### Aim of the exercise
List all the lines in these records that hold "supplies".

### Entries supplied
○ ○ ○ ○

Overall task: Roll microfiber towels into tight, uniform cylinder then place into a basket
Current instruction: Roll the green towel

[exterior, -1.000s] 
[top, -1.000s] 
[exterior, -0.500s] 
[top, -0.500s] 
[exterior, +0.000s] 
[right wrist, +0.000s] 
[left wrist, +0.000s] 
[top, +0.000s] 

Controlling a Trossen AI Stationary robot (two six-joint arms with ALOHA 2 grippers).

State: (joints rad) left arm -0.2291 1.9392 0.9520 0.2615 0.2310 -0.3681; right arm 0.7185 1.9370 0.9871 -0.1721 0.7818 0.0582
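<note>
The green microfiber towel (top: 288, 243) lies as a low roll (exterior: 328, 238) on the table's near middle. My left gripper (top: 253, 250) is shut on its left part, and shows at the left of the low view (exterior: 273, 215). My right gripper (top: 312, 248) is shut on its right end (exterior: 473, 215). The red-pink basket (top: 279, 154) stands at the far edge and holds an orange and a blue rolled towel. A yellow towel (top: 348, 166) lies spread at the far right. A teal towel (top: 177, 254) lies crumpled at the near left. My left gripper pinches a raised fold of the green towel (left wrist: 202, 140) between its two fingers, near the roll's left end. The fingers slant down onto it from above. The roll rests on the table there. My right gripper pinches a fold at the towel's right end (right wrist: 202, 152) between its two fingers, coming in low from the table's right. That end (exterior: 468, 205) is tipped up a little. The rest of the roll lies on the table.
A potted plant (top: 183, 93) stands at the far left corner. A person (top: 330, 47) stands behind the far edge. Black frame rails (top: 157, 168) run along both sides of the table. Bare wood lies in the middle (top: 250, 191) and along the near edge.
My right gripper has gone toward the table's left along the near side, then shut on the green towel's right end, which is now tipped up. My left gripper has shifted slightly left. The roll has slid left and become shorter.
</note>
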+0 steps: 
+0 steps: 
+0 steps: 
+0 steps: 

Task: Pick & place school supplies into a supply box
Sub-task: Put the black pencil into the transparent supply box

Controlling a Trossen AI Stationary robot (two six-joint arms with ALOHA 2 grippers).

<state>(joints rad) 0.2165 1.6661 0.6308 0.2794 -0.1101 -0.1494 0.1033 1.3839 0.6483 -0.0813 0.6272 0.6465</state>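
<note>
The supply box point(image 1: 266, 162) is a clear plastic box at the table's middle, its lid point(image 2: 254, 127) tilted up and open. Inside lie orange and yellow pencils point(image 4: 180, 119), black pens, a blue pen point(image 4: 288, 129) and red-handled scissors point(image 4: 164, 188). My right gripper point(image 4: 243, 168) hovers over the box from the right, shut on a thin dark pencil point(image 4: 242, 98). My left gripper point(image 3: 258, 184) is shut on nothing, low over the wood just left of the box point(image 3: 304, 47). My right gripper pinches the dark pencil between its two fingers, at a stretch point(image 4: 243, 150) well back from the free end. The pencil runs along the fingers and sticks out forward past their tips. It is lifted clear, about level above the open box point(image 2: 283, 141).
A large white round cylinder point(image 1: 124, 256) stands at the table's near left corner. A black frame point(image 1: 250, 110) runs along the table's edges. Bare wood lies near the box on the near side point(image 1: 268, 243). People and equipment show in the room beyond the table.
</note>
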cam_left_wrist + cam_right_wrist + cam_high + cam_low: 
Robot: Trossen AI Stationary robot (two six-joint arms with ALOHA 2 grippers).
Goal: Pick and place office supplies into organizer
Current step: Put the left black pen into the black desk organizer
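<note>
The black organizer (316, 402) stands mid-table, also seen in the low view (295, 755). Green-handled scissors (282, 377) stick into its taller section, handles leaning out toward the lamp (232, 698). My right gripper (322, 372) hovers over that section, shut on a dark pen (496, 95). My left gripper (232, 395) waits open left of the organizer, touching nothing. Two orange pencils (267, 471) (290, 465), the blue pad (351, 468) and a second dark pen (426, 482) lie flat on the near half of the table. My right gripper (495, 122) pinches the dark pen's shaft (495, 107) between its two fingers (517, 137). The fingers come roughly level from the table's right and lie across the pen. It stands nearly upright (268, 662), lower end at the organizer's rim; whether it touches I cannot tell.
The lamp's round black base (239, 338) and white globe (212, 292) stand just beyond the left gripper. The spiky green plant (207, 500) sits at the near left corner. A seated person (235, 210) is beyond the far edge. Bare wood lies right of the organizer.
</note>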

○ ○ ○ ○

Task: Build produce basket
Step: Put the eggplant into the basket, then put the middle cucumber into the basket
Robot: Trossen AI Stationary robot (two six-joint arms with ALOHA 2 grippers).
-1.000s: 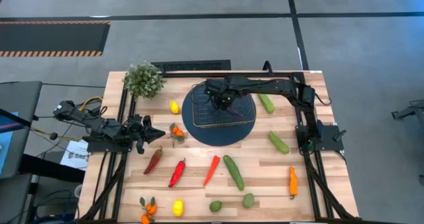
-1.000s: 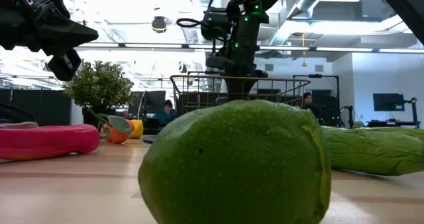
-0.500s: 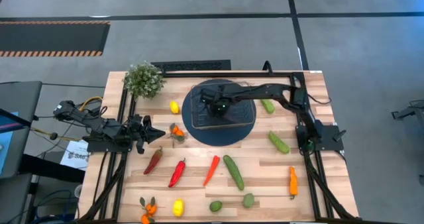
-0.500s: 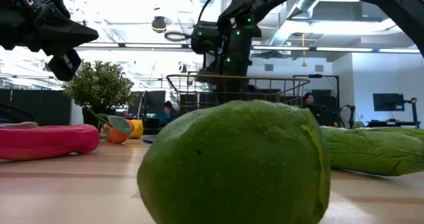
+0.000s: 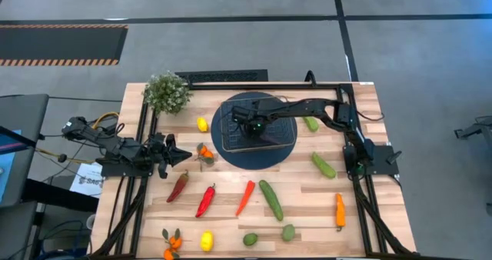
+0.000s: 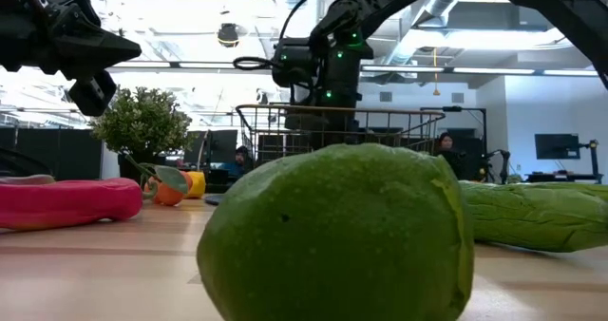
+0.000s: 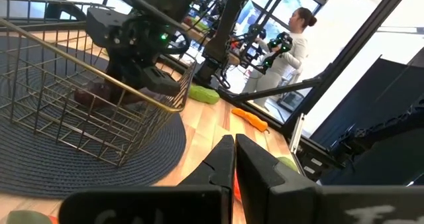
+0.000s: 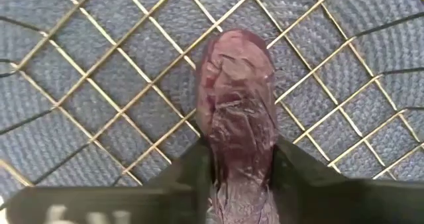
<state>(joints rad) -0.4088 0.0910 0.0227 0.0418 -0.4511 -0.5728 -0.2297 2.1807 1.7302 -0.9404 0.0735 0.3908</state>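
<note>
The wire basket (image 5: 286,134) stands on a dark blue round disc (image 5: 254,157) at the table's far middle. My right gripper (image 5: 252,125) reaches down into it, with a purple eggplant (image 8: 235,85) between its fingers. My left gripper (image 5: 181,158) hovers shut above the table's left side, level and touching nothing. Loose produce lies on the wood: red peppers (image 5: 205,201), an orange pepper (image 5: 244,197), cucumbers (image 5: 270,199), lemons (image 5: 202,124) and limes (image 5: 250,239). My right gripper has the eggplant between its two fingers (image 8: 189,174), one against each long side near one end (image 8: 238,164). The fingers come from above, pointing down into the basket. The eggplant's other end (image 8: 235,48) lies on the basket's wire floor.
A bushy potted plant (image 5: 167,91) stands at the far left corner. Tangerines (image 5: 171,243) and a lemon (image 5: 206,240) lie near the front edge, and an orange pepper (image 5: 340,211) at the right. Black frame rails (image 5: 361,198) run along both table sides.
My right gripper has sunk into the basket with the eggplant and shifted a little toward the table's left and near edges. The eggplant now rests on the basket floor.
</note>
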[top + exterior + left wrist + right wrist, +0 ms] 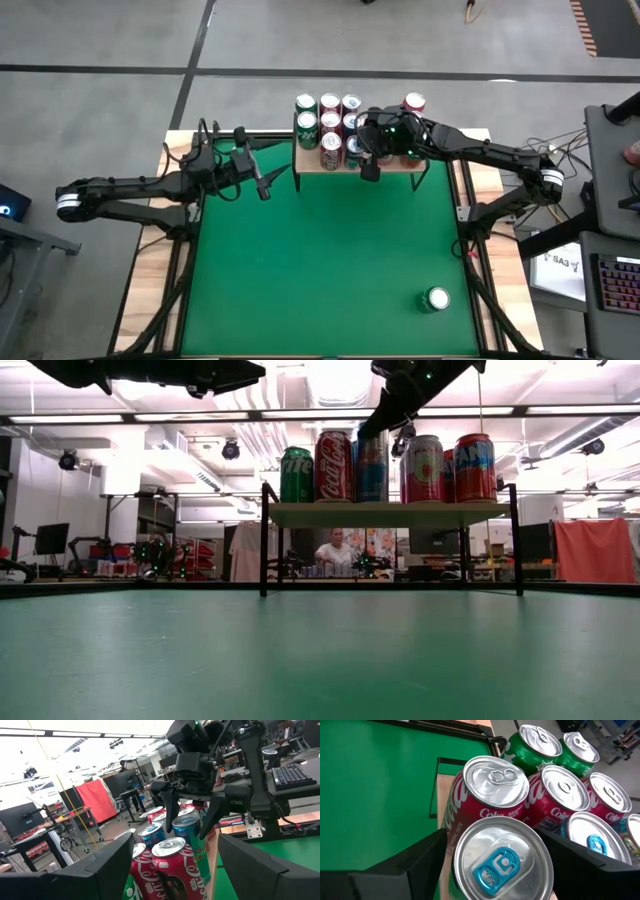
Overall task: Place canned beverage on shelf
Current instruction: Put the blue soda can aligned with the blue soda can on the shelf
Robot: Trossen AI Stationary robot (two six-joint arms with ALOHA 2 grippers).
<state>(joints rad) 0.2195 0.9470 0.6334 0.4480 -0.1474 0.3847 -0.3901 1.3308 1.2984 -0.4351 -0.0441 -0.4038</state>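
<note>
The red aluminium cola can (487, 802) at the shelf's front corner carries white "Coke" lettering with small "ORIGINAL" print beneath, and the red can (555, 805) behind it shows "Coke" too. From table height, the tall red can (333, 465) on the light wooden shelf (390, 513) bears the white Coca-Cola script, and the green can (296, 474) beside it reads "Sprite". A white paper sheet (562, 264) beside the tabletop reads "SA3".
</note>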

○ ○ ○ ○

### Result of this task
Task: Pick & place school supplies into a supply box
Goal: Pick and place office supplies into organizer

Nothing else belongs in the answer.